EŞİTLİK KURALSIZLIĞA NEDEN OLMASIN 

Aile içi hiyerarşi, çocukların da bireylerin de en küçük sorumluluklarında uyması gereken kuralar dizinini ailede öğrenmesini sağlar. Eşitlik kuralsızlığa neden oluyorsa çocuk sosyal hayata karıştığında kurallara nasıl uyum sağlayacak?  

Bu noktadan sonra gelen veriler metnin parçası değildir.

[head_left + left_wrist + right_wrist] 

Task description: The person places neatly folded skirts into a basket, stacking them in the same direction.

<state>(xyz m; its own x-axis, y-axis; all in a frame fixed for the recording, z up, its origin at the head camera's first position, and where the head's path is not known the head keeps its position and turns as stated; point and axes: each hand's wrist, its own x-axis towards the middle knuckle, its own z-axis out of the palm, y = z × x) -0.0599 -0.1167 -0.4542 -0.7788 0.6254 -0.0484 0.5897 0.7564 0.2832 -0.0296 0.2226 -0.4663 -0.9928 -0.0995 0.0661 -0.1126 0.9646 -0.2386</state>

OTORİTE ZAAFİYETİ YARATIR 

Ana okulları devam edeceği için orada mesele yok. İlk ve orta öğretimde tatil döneminde dede-nine gözetiminde kalacak olanlar şanslı. Orada da karşımıza şöyle bir problem çıkıyor. Kendi çocuğunda yaşayamadığını torunda yaşamak isteyen büyükler anne baba düzenini bozup, çocukları şımartan bir davranış içinde olabiliyor. Bu da otorite zaafiyeti getiriyor.  

SÖYLEYEREK DEĞİL, YAPTIRARAK 

Çocuğum çorabını evin ortasına atıyor diyen anne babalar kendilerine baksın. Söyleyerek olmaz çünkü, yaptırılarak olur. Yaptırdığın bir şeyi takip ederek devamlılığını sağlayarak olur.  

GÜNLÜK BİLE YAZAMIYORLAR 

Uzay problemleri çözdürdüğümüz ortaokul-lise çocuklarına günlük yazın deseniz yazamıyorlar. Yaşamınızdaki en güzel anıyı anlatın deseniz anlatamıyorlar. Çünkü anıları yok, yaşanmışlıkları yok. 

İYİ DAVRANIŞ ÖDÜLLENDİRİLMELİ 

İyi karne ödüllendirilmeli mi? Bence çocuğun iyi davranışları ödüllendirilmeli. Sorumluluklarını biliyor mu? Kendine plan yapabiliyor mu? Buna rağmen notlar istenen seviyede değilse, ihtiyacı ne ona bakmalı. Sevgiyle kurulan otorite en kıymetli olanıdır.